Food commodity production characteristics

2.25 The farm-level production of many food commodities and raw materials has features which render such production inherently risky, heighten transaction costs in a market setting, and inhibit effective coordination of production with downstream operations and consumption. First, compared with manufactured products, food products tend to be produced over a geographically more dispersed area and by individual producers who are smaller in scale and less specialized. This production pattern may result in high costs for crop intelligence and transmitting information to producers regarding consumer preferences. This production pattern also contributes to potentially high transportation costs in the collection of raw materials or animals, thus interrupting physical commodity flows. The output of a small producer may also be insufficient to warrant investment in proper storage facilities or standardized containers, perhaps leading to additional handling activities or requiring additional quality inspection. All of these imply added transaction costs.

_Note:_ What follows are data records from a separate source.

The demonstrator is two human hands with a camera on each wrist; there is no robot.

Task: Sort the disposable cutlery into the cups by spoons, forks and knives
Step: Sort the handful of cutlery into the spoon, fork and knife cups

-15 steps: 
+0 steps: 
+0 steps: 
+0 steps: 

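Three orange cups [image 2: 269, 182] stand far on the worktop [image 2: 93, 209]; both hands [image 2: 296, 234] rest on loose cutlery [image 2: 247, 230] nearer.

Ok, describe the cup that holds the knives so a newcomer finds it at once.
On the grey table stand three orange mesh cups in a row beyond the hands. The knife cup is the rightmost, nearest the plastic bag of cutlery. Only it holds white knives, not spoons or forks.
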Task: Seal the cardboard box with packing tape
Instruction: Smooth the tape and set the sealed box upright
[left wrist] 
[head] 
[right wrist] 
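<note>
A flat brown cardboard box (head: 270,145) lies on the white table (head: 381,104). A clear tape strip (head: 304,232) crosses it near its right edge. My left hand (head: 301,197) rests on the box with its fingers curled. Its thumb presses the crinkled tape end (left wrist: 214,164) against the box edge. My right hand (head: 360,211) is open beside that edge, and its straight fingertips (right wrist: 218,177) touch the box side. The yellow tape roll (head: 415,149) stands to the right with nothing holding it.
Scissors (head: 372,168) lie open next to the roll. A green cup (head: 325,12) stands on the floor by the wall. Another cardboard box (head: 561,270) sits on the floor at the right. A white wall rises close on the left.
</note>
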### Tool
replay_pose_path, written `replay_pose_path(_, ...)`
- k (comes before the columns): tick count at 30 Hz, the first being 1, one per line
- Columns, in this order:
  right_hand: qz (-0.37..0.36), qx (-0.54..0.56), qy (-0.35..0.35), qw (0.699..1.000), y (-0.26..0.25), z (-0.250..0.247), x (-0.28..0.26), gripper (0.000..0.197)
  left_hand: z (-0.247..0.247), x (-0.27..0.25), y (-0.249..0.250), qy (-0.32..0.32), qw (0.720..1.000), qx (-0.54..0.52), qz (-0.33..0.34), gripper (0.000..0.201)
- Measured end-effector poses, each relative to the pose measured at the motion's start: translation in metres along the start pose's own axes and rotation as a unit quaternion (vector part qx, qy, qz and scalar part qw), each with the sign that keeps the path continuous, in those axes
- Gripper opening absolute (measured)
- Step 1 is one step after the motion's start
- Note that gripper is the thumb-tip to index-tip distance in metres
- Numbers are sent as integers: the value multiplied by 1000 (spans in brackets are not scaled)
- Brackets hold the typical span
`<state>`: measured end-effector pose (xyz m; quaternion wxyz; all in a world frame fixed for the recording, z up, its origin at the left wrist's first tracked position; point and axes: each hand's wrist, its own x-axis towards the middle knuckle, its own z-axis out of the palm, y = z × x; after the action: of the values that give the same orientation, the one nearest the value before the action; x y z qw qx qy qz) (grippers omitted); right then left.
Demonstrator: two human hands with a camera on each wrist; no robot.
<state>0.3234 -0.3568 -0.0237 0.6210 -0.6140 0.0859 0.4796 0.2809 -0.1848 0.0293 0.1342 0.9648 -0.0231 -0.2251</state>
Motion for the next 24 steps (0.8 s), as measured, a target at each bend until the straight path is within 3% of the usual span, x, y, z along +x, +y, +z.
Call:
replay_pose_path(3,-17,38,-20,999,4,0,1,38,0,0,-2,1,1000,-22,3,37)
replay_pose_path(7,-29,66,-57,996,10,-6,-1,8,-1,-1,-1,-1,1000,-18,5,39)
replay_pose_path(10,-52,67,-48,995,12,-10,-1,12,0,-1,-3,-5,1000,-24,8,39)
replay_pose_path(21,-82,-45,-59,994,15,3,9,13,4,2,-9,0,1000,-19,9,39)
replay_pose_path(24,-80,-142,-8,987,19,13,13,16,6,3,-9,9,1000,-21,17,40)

2.26 At the same time, small, dispersed producers may possibly face a situation of monopsonistic competition with only one or very few active buyers in their area. There is frequently a considerable mismatch between the efficient scales at the level and in subsequent processing operations. A market structure featuring a relatively large processor and multiple small suppliers may emerge with asymmetric information and considerable inequality of bargaining power. The mismatch in efficient operating scales serves as a barrier to forward integration by unorganized producers and requires the processor to develop multiple supply sources to enable it to utilize its full capacity. A coordination problem arises since the production schedules for different suppliers must be scattered over time rather than overlap one another.

2.27 A second common set of food production characteristics concerns the yield lag, yield uncertainty, and seasonality of production. The production of most food crops and animal products is dependent upon the life cycle of plants and animals. In some cases (e.g. tree crops; beef cattle), this life cycle involves an extended gestation period before commercial yields are attained. This creates a need for medium-term financing and presents a potentially considerable commercial risk for the producer. Agricultural production is inherently highly risky due to the important influence of weather and the possible incidence of plant diseases or pests. Adverse natural or manmade events can undermine total supply or the supply from one geographical area, resulting in farmer losses, un(der)-utilized marketing and processing facilities, and unmet consumer demand. The seasonality of crop and animal production creates problems for cost-efficient utilization of transport and processing facilities. For perishable commodities, processing requirements may make it necessary to extend planting and harvest activities into more risky production periods.